Original poster: "John H. Couture by way of Terry Fritz <twftesla-at-qwest-dot-net>" <couturejh-at-worldnet.att-dot-net>



-----Original Message-----
From: Tesla list [mailto:tesla-at-pupman-dot-com]
Sent: Sunday, July 15, 2001 1:51 PM
To: tesla-at-pupman-dot-com
Subject: Re: TC efficiency, was Math help...


Original poster: "by way of Terry Fritz <twftesla-at-qwest-dot-net>"
<FutureT-at-aol-dot-com>

In a message dated 7/15/01 1:47:42 PM Eastern Daylight Time,
tesla-at-pupman-dot-com
writes:

> Original poster: "John H. Couture by way of Terry Fritz
<twftesla-at-qwest-dot-net>"
> <couturejh-at-worldnet.att-dot-net>
>
>
>  John F -
>
>  A well known characteristic of Tesla coils is that the watts per foot of
>  spark increases as the TC gets larger. This means losses increase and
>  efficiency decreases as the TC is made larger. The range is about 200
watts
>  per foot of spark for small coils to 2000 watts for large coils. This is
>  based on measurements that  coilers make every day. Have you made
>  measurements that would indicate the contrary?
>
>  John Couture

John C,

I agree that the sparks per foot of spark increases as the TC gets
larger, This is seen very clearly from my equation:

   spark length inches = 1.7*sqrt input watts (wallplug)

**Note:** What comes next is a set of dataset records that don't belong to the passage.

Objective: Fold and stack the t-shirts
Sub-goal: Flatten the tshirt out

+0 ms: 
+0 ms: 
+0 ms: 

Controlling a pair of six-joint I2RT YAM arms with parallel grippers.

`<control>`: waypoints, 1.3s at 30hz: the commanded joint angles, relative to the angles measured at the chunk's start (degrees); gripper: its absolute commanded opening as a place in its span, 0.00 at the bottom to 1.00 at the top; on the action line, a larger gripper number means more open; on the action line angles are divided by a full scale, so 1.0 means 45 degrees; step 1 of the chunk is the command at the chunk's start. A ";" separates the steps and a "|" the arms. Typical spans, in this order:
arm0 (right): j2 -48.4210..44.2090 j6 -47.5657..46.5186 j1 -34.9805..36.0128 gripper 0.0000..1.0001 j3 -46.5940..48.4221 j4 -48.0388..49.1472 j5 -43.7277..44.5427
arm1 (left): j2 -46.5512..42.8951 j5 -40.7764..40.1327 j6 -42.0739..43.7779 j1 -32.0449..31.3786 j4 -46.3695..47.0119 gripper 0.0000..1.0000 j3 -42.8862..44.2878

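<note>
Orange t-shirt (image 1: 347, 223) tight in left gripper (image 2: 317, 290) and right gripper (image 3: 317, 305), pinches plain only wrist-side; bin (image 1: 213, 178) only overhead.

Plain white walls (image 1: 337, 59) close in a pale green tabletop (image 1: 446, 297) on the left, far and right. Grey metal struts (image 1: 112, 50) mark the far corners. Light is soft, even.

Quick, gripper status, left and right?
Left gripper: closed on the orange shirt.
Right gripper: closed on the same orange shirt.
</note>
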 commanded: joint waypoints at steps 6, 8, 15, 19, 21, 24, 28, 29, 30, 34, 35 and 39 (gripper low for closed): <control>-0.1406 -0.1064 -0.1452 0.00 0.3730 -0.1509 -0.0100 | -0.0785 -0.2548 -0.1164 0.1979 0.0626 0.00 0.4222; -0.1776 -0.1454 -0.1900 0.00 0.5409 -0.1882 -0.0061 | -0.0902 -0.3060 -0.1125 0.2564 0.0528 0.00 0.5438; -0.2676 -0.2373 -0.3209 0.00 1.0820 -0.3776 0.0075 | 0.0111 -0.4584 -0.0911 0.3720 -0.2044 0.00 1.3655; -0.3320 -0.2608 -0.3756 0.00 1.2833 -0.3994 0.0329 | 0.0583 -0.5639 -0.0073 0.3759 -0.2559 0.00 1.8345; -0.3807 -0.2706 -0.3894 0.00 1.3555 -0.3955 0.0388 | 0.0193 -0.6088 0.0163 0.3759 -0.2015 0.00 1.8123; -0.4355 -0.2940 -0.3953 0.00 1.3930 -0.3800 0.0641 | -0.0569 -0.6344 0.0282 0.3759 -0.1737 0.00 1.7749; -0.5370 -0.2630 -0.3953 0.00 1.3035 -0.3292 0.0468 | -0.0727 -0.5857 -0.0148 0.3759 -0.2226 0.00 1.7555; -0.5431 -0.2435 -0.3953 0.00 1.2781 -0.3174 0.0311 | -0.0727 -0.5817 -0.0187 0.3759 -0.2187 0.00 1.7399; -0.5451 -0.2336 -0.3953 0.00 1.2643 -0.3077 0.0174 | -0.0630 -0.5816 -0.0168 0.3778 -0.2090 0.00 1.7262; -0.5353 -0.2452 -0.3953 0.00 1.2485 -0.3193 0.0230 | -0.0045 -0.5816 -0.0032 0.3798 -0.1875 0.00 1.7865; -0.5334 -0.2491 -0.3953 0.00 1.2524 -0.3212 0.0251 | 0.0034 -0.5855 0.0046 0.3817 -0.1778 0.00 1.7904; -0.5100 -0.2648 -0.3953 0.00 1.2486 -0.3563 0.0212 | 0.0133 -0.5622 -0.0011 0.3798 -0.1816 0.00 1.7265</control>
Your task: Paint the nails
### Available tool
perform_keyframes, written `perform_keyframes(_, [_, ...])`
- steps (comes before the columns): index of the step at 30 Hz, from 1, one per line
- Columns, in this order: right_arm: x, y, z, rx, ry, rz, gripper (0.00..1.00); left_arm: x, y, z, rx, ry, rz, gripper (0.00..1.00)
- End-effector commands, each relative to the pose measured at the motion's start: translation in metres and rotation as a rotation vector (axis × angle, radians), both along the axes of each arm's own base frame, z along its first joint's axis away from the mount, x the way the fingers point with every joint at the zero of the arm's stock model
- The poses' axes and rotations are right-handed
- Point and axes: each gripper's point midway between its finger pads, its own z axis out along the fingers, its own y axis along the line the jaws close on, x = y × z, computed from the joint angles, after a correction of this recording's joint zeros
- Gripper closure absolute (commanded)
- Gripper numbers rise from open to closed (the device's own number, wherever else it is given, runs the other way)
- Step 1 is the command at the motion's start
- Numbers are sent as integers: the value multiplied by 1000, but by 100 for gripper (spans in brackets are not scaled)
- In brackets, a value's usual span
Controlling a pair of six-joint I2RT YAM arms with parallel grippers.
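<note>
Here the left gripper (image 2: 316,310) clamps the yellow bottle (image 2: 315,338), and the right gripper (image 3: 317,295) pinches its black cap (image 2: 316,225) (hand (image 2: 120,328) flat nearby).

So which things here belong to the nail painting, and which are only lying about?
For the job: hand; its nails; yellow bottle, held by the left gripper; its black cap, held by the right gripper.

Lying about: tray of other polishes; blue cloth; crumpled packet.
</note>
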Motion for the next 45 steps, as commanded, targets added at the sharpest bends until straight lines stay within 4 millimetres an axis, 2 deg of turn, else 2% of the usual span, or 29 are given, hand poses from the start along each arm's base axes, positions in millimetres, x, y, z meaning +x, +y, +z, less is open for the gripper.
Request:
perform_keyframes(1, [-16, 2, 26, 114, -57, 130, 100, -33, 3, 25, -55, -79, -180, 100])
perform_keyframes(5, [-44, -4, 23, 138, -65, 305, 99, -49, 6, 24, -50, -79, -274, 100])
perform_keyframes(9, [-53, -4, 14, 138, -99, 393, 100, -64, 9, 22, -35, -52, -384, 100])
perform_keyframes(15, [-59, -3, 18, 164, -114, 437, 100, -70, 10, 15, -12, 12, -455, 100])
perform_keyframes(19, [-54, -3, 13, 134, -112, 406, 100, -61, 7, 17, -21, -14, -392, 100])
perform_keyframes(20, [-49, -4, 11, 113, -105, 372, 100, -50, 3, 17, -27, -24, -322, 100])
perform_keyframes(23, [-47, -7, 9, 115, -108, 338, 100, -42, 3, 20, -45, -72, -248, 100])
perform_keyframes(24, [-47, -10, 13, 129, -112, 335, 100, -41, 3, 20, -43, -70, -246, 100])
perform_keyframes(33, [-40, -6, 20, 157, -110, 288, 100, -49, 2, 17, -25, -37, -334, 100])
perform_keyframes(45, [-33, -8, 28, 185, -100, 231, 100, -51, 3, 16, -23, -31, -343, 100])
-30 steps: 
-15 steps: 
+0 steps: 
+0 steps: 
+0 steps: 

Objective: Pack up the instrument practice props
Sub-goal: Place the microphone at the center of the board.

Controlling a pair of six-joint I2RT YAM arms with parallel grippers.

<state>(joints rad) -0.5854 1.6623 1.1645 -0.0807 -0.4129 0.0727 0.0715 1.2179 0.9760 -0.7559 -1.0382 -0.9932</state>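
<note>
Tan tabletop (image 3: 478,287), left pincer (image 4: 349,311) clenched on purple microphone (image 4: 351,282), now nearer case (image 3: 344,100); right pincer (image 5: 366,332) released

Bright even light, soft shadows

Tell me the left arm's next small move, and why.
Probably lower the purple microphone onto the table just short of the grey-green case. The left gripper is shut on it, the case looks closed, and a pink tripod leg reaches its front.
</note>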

However I do not consider this to be evidence of a decreasing
efficiency for large coils, and it has nothing to to with increased
losses.  Rather I think it suggests that it's
"natural" for coil output to follow this square law, simply
because one is ionizing a large spherical volume of air
around the coil, and also because the sparks get
not only longer, but a lot thicker in a large coil.  To measure
the true efficiency of a coil, other methods (other than
spark length per unit of input power), must be used.

John Freau

-------------------------

John -

What other methods must be used to measure the true efficiency of a Tesla
coil?

It isn't "spark length per unit of input power". It is "input power per unit
of spark length. The unit of one foot of spark length is a fixed amount that
can be used as a quantity of energy and can be used to find efficiency.
Forget about the spark characteristics in air.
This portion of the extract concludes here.